Integration and the Road Ahead

As the pharmaceutical landscape becomes increasingly fragmented, the successful integration of these two corporate cultures will be the true test of this $4.1 billion investment. Catalyst will operate as a wholly-owned subsidiary of Angelini, ensuring that its existing management team and commercial teams remain focused on the continued delivery of Firdapse, Fycompa, and Agamree.

The transition is expected to close in the third quarter of 2026, subject to regulatory approvals and the standard closing conditions typical of a transaction of this magnitude.

Industry analysts suggest that the deal provides a blueprint for how European pharma firms can successfully navigate the complexities of the U.S. market. By choosing to acquire a company with an established, high-performing sales force, Angelini avoids the risks associated with organic expansion.

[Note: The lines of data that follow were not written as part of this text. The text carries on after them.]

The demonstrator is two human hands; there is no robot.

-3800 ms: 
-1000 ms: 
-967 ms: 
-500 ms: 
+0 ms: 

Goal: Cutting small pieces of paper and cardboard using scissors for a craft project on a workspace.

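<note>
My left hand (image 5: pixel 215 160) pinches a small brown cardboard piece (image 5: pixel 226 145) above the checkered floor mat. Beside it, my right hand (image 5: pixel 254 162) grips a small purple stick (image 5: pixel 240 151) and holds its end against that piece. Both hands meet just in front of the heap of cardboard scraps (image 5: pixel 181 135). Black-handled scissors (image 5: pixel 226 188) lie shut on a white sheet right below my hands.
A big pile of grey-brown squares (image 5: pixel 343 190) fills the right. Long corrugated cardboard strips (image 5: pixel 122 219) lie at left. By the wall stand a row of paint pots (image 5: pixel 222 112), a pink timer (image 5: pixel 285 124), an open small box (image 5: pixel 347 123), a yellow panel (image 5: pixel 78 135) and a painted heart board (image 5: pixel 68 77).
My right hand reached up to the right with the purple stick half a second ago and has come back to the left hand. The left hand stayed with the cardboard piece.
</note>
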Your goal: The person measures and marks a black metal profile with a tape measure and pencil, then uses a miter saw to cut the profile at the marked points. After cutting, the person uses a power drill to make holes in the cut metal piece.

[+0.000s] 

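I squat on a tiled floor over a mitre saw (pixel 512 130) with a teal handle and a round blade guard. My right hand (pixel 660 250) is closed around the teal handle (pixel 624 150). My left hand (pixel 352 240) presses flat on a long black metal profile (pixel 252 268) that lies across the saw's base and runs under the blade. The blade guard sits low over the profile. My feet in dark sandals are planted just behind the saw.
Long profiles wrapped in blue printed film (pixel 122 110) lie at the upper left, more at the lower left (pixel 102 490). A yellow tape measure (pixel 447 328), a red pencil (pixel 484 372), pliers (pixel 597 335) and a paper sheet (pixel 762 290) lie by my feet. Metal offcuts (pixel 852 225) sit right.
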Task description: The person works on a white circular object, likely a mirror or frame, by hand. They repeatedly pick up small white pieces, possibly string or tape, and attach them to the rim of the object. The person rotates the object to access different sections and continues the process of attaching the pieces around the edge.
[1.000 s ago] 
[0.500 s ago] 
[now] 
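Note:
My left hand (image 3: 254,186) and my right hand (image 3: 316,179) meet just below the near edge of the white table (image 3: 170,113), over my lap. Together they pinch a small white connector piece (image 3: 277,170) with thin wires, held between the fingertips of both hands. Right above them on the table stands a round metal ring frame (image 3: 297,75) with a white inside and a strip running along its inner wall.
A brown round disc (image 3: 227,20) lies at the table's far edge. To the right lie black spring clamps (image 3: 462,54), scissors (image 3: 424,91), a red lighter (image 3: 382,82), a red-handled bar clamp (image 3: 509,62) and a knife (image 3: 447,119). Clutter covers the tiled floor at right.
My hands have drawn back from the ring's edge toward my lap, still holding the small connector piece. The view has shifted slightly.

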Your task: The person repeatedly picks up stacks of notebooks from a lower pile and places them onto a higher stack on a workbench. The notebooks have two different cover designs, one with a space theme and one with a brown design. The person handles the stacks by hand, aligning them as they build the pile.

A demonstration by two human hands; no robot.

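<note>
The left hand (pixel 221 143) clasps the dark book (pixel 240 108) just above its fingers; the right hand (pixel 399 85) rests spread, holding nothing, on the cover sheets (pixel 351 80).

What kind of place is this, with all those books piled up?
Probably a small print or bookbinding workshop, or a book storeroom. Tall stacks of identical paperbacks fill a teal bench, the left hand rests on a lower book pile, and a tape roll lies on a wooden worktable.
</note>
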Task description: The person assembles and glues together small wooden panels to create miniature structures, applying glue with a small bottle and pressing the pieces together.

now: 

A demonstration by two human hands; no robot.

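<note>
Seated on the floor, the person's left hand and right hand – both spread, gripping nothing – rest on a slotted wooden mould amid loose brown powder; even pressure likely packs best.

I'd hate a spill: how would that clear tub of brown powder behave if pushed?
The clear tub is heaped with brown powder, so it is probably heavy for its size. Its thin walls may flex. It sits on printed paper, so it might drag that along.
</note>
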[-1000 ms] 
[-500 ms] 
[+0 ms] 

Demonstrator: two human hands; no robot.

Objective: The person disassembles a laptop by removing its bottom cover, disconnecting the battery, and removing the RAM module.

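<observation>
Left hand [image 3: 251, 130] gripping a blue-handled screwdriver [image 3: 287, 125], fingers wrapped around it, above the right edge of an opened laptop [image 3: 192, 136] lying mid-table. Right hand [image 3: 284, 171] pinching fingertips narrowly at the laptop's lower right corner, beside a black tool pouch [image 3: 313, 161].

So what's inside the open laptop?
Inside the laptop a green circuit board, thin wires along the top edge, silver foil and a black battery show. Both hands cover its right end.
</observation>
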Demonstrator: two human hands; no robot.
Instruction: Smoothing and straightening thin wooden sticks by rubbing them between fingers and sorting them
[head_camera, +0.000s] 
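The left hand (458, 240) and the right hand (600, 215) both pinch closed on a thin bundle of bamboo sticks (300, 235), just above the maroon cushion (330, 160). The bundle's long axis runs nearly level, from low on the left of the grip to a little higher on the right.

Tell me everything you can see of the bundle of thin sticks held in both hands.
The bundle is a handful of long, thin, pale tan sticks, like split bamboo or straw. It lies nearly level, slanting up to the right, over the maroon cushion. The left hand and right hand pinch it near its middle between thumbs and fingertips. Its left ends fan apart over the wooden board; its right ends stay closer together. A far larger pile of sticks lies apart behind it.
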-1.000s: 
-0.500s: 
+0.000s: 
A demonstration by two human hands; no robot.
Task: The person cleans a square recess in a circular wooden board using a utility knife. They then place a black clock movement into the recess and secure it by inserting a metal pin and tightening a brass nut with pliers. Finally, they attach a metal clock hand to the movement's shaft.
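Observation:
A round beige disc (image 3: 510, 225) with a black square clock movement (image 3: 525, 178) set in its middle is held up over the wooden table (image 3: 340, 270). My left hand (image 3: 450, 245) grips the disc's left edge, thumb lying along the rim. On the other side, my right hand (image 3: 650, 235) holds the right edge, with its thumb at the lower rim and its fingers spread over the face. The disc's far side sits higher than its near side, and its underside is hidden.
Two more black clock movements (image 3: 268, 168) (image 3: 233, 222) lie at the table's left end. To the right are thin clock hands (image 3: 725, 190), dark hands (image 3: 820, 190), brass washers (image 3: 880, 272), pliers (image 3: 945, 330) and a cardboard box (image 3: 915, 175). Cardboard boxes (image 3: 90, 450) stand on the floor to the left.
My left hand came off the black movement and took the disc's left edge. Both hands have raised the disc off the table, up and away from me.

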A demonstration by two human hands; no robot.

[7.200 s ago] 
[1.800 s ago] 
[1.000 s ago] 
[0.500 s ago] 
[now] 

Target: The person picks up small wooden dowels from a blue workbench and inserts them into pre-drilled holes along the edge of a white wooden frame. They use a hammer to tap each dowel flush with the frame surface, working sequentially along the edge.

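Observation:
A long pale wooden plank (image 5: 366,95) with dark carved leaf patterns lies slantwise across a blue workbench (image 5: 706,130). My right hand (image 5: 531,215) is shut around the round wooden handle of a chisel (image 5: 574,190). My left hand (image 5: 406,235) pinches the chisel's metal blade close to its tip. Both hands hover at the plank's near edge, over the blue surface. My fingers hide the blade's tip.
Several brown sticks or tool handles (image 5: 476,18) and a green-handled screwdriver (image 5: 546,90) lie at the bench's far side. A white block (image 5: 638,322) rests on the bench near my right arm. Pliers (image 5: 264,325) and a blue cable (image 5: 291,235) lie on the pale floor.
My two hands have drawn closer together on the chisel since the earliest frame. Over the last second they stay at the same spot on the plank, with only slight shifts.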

As the industry moves into the second half of 2026, all eyes will be on whether Angelini can leverage this new U.S. presence to push its own experimental pipeline to market. If successful, the move could solidify Angelini’s position as a global leader in brain health, setting the stage for further consolidation as the race to solve the complexities of the human nervous system continues to intensify.

Summary of Key Transaction Data

• Transaction Value: $4.1 Billion (approx. €3.5 Billion).
• Purchase Price: $31.50 per share.
• Premium: 21% over closing price as of May 6, 2026.
• Primary Assets: Firdapse (LEMS), Fycompa (Seizures), Agamree (DMD).
• Expected Closing: Q3 2026.
• Strategic Goal: Establishing a U.S. commercial presence and scaling a rare disease/CNS therapeutic platform.